Task details: The stretch wanted below opens at the line containing "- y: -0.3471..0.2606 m" and closes at the line containing "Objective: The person". Please return it exactly, with no other lines.

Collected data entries
---+---
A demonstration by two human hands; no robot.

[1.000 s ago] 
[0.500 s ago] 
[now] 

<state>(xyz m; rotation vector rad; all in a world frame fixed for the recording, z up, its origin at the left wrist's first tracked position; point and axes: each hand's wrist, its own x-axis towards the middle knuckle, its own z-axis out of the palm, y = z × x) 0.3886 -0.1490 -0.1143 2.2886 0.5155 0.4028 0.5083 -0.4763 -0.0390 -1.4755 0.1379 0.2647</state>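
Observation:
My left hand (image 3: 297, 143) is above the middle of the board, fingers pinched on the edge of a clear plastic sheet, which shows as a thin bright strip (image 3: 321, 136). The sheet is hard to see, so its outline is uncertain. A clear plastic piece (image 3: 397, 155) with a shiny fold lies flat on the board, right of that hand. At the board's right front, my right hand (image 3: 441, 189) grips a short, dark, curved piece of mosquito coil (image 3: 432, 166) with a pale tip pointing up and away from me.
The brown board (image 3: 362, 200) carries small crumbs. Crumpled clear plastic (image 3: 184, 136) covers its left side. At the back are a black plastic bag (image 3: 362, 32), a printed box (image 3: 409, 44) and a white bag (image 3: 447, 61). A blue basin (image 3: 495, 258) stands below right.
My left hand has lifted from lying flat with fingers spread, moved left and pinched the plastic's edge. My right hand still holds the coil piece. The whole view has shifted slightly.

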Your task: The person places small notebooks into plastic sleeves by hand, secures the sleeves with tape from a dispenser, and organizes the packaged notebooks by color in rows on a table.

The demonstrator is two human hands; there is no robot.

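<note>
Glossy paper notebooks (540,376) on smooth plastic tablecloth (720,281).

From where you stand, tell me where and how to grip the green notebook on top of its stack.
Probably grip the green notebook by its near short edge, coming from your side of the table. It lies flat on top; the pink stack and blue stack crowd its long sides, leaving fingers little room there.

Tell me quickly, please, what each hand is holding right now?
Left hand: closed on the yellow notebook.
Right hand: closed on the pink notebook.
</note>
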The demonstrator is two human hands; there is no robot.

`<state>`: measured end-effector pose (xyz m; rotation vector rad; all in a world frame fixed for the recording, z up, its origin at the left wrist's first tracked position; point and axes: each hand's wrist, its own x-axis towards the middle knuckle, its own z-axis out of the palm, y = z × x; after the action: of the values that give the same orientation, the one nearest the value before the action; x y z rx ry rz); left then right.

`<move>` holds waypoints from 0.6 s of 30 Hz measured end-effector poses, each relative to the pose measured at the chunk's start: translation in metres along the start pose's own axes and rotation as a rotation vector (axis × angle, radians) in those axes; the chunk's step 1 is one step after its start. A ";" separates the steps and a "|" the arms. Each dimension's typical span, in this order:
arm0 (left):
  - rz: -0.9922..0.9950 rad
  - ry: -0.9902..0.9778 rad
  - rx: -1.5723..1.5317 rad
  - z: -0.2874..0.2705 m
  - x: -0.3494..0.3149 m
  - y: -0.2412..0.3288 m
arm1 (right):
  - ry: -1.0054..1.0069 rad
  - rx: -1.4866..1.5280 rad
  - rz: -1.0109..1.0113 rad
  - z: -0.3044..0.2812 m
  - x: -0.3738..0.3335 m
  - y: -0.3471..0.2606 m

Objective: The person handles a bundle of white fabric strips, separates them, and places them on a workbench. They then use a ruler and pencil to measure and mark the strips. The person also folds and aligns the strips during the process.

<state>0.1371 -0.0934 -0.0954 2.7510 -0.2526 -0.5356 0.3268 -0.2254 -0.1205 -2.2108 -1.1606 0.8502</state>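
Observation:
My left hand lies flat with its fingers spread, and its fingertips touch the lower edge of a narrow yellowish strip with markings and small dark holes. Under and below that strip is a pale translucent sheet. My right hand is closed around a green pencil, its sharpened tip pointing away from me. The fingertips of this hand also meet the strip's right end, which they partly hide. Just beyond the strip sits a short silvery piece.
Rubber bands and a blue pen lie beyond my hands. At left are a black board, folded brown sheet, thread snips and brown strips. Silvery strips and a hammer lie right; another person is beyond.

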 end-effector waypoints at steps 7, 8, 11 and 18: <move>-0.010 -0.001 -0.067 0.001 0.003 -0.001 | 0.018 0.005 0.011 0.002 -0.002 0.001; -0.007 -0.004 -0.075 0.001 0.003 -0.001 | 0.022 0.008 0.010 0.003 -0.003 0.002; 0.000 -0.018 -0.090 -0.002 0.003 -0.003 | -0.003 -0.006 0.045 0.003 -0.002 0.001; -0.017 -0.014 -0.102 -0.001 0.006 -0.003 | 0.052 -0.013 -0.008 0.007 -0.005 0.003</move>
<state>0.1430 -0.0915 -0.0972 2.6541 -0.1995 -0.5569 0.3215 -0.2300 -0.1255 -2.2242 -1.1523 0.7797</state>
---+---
Answer to this task:
  - y: -0.3471..0.2606 m

Objective: The person handles a bundle of white fabric strips, separates them, and places them on a workbench. They then use a ruler and pencil to measure and mark the strips. The person also folds and aligns the strips during the process.

The response to this exercise is done.